Faculty of Medicine - Pathology of the Endocrine System

Topics Covered

  • Tumors of the Pituitary Gland (Pages 750-754)

  • Tumors of the Thyroid Gland (Pages 763-768)

  • Tumors of the Adrenal Glands (Pages 792-795)


Pathology of the Pituitary Gland

Key Concepts
  • Necrosis and Inflammation:

    • Necrosis: Can occur due to shock or post-delivery events (e.g., Sheehan's syndrome)

    • Inflammations: Include tuberculosis (TBC), sarcoidosis

Types of Tumors
  • Adenomas:

    • Chromophobe (e.g., prolactinoma)

    • Eosinophilic (GH-secreting)

    • Basophilic (e.g., ACTH-, TSH-secreting)

Clinical Symptoms
  1. Hyperpituitarism

    • Manifestations:

      • Growth Hormone (GH) → Gigantism/Acromegaly

      • ACTH → Cushing’s syndrome

      • TSH → Hyperthyroidism

      • FSH/LH → Hypogonadism

      • Prolactin → Galactorrhea, amenorrhea, infertility

  2. Hypopituitarism

    • Causes: Tumors (destruction of the gland), congenital issues (e.g., dwarfism), effects of radiation, surgery, ischemia, and inflammation

Local Mass Effect of Adenomas
  • Symptoms:

    • Visual field abnormalities (bitemporal hemianopsia)
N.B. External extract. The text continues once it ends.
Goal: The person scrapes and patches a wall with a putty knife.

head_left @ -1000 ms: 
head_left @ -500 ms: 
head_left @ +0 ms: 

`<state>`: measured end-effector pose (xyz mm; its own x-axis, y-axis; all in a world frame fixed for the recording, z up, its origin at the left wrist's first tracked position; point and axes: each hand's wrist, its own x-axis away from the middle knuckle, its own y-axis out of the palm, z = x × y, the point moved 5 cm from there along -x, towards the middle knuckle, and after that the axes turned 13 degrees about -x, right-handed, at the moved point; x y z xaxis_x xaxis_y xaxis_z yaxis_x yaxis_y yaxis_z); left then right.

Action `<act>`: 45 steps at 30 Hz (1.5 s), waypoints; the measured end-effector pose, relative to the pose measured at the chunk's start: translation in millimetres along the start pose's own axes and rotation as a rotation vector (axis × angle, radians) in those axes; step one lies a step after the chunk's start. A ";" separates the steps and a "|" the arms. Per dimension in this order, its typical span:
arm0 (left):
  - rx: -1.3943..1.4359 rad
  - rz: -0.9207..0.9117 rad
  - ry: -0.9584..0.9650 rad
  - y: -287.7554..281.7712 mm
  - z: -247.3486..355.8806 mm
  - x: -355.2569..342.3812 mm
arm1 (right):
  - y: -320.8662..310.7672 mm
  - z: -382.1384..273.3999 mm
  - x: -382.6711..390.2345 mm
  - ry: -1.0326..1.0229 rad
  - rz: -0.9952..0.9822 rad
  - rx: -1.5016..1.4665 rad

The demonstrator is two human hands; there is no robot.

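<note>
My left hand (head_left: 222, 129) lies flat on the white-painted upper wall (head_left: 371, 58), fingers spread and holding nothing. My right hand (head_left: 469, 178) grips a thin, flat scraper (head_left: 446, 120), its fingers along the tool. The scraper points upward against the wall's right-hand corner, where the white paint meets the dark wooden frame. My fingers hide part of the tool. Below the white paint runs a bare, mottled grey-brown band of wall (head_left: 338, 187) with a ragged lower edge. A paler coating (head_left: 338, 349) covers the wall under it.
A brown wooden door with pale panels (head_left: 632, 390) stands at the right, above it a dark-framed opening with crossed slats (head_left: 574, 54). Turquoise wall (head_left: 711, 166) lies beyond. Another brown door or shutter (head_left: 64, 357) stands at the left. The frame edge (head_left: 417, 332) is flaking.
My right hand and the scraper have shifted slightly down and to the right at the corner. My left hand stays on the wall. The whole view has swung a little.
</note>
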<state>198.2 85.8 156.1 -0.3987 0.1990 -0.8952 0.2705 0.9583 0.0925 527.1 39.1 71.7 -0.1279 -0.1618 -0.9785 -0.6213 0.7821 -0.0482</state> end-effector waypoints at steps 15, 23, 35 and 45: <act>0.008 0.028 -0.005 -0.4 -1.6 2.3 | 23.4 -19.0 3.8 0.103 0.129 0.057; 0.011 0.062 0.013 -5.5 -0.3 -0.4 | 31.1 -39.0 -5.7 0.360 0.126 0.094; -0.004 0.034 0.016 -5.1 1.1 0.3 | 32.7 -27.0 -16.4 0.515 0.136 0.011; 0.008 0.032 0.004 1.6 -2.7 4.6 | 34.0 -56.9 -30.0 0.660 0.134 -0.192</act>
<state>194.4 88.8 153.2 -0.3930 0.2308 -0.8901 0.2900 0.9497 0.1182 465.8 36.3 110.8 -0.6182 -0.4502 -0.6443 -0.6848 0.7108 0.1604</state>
    • Headache, nausea, vomiting (due to intracranial hypertension)

    • Seizures and obstructive hydrocephalus

    • Cranial nerve palsy

    • Pituitary apoplexy (bleeding)

Macroscopic Features
  • Microadenomas: < 1 cm

  • Macroadenomas: ≥ 1 cm


Pathology of the Thyroid Gland

Key Conditions
  • Malformations: Aplasia, hypoplasia, ectopic thyroid gland, cysts

  • Inflammations:

    • Acute thyroiditis

    • Subacute thyroiditis (de Quervain, giant cells)

    • Chronic thyroiditis

    • Hashimoto thyroiditis

    • Riedel’s fibrous thyroiditis

Hyperplasia and Goiter
  • Goiter Types:

    • Diffuse and nodular

    • Can be normo-, hypo-, or hyperfunctional

    • Endemic Goiter: Linked to iodine deficiency and TSH hypersecretion

    • Clinical Effects:

    • Compression effects (dysphonia, dysphagia, superior vena cava syndrome)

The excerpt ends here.